Medya: MoonMoon Paint
Kafanızın içinde bir şeylerin sizi sürekli sıkıştırdığını hissettiğiniz oldu mu hiç? Bitmeyen tükenmeyen düşüncelerin sizi bir yerlerden bambaşka yerlere sürüklediği? Sürekli aynı sorunlar ve sorular tekrar edip ruhunuzu daralttı mı?
Ben daralmıştım. Hem de çok.
Jimin denen çocuğu ilk gördüğüm anda içime giren daraltı farklı şekillere girip ruhumu ezmeye gün be gün devam etti.
Tam bir hafta, bir hafta önce onu gördüğüm güne lanet eder olmuştum.
Zaten hali hazırda kafamı yemekte olan takıntılara yenileri eklenmiş, aniden en çok düşündüklerim listesine zirveden giriş yapmıştı.

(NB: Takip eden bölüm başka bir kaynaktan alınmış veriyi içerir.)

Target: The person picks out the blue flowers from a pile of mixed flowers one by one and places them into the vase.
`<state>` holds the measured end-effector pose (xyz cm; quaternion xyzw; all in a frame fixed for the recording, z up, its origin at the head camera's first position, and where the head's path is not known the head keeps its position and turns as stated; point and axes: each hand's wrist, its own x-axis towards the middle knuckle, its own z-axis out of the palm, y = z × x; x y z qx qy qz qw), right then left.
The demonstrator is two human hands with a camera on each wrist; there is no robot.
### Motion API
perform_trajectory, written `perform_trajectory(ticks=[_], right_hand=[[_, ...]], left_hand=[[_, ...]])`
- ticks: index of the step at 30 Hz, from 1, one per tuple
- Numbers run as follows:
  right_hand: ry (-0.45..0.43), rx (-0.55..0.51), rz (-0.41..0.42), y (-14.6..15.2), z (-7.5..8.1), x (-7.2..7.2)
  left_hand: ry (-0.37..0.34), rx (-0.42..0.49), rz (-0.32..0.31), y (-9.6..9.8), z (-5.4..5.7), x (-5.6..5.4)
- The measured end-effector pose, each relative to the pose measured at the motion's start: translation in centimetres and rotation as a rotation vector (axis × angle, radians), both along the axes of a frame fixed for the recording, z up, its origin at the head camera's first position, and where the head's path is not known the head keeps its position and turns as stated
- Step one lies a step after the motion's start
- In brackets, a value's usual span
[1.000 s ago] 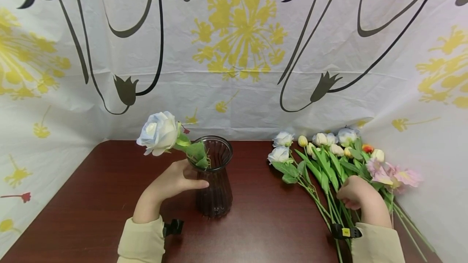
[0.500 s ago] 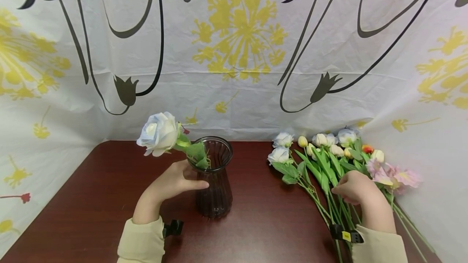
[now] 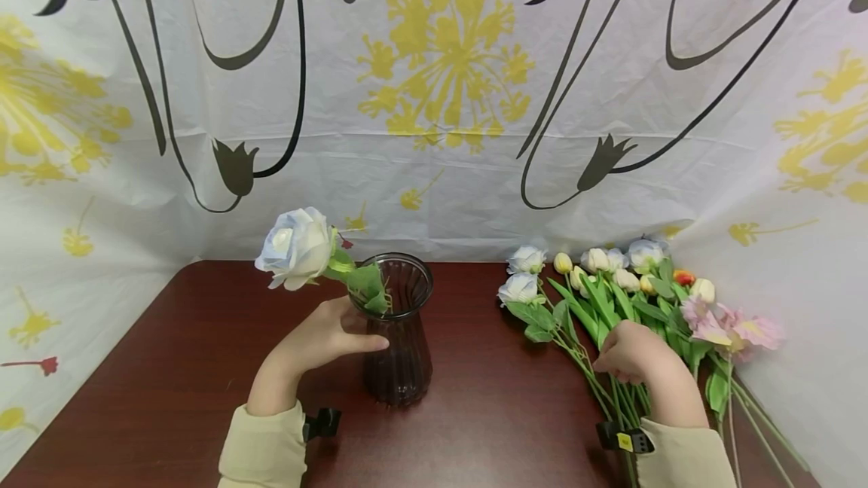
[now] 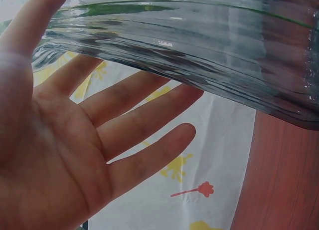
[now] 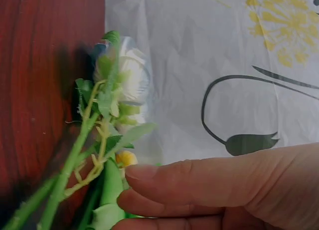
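Fingers of the left hand (image 3: 325, 337) are gripping the dark ribbed vase (image 3: 401, 364), which is standing upright on the worktop (image 3: 488, 413). The thumb is lying along its near side, and in the head view the glass is hiding most of the other fingers. In the left wrist view those are spreading apart, three of them passing behind the vase with their tips going out of sight; the frame is cutting off part of the glass.

One white-and-blue rose (image 3: 296, 248) is leaning leftward out of the mouth; its lower stem is vanishing into the dark glass and, from the left wrist, showing only as a green line.

The right hand (image 3: 637, 356) is covering the middle of the flower heap, its fingers curling in close beside stems (image 5: 68, 175); whether they are pinching one, I cannot tell. Blue roses (image 3: 521, 287), pale tulips (image 3: 625, 279) and a pink bloom (image 3: 739, 330) are overlapping there, and the lower edge is cropping some stalks.

A yellow patch (image 3: 625, 441) on the right wrist's black strap (image 3: 608, 435) is bearing marks too small to read. Whether a pale fleck (image 4: 164, 43) on the vase is showing print or glare, I cannot tell.
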<state>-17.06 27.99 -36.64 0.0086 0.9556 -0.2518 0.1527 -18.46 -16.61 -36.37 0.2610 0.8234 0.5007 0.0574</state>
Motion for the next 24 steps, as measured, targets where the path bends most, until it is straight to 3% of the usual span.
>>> perform_trajectory(ticks=[6,24], right_hand=[[-0.054,-0.031,-0.021,-0.5,-0.9,-0.1],[-0.126,0.042,-0.008,-0.6,-1.8,-0.3]], left_hand=[[0.000,-0.005,0.002,0.0,0.0,0.1],[0.011,-0.008,-0.001,0.0,0.0,0.0]])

Annem ve Bayan Lee tarafından kararlaştırıldığı üzere geldiğim Çarşamba kütüphane seansında da yine o çocuğu düşünüyordum.
Her Çarşamba beni bir sürü insanın doluştuğu mikrop yuvası bu yere koyup burada diğer öğrencilerle iletişime geçmemi bekliyorlardı.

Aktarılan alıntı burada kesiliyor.